Geophysicists or geomodelers involved in seismic data interpretation and horizon mapping.

## Course content

#### DAY 1: THE FUNDAMENTALS OF GEOSTATISTICS FOR TIME-DEPTH CONVERSION

• Validate well and seismic data
Use univariate and bivariate statistics and probabilities for in-depth data analysis and quality control (distributions, mean, variance, correlation coefficient, linear regression).
• Quantify the spatial variability and correlation of well and seismic data (including depth, velocity, or any available seismic attribute)
Calculation, interpretation, and modeling of simple and cross-variograms.
• Map time and depth horizons
Understand the principles and properties of 2D kriging and implement the technique for surface mapping.
Learn how to apply kriging with external drift to refine maps in multivariate cases.
Identify and model trends in non-stationary cases. Compute residuals.
• Perform uncertainty analysis from conditional simulations
Understand the difference between kriging and conditional simulations.
Learn how to apply the simulations to generate heterogeneity models.
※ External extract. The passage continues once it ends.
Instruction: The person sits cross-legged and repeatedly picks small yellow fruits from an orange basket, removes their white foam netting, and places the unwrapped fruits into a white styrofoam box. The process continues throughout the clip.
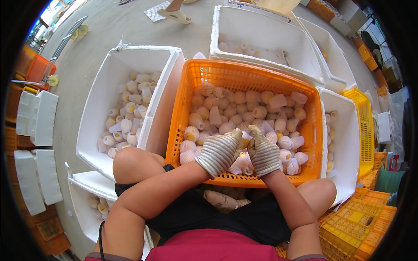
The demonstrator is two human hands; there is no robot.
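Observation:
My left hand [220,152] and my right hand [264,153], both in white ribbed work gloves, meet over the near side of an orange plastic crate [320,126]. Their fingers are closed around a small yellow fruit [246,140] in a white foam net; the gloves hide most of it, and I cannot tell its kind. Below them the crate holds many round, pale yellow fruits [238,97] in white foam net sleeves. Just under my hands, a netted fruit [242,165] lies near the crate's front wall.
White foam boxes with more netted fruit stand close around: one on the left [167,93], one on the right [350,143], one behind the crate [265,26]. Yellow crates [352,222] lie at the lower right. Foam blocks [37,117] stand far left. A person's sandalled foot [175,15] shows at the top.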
#### DAY 2: GEOSTATISTICAL TIME-TO-DEPTH CONVERSION USING ISATIS.NEO’S “CONVERSIONS & UNCERTAINTIES” WORKFLOW

Going through all the steps of Isatis.neo depth conversion’s workflow

• Understand the added-values and principles of geostatistical depth conversion
Why using geostatistics for depth conversion?
Illustration on a simple reservoir (with conformable horizons) and a layer-cake reservoir.
What to do when well data is sparse and insufficient? Introduction to Bayesian kriging.
• Prepare your data to depth conversion
Achieve mis-ties correction
Map the time uncertainty derived from a prior data processing (seismic filtering, mis-ties correction, merge of 2D and 3D datasets)
Generate a fault model from fault sticks
• Quantify potentially recoverable resources
Define different conversion scenarios for sensitivity analysis of the resulting reservoir morphology to input data, computation methodologies, and parameters.
Achieve depth conversion using depth modeling or velocity modeling and considering or not uncertainties associated with the seismic time and fault positions.
Generate and analyze spill point locations
Generate and analyze potential reservoir traps
Generate the optimistic, mode, and pessimistic values of key reservoir volumes.

#### DAY 3: ISATIS.NEO WORKSHOP (OPTIONAL)

Put your new knowledge into practice using your favorite dataset and gain confidence and efficiency when using Isatis.neo.

## Prerequisites

This course does not require prior knowledge in geostatistics. Some basic knowledge of statistics is an asset.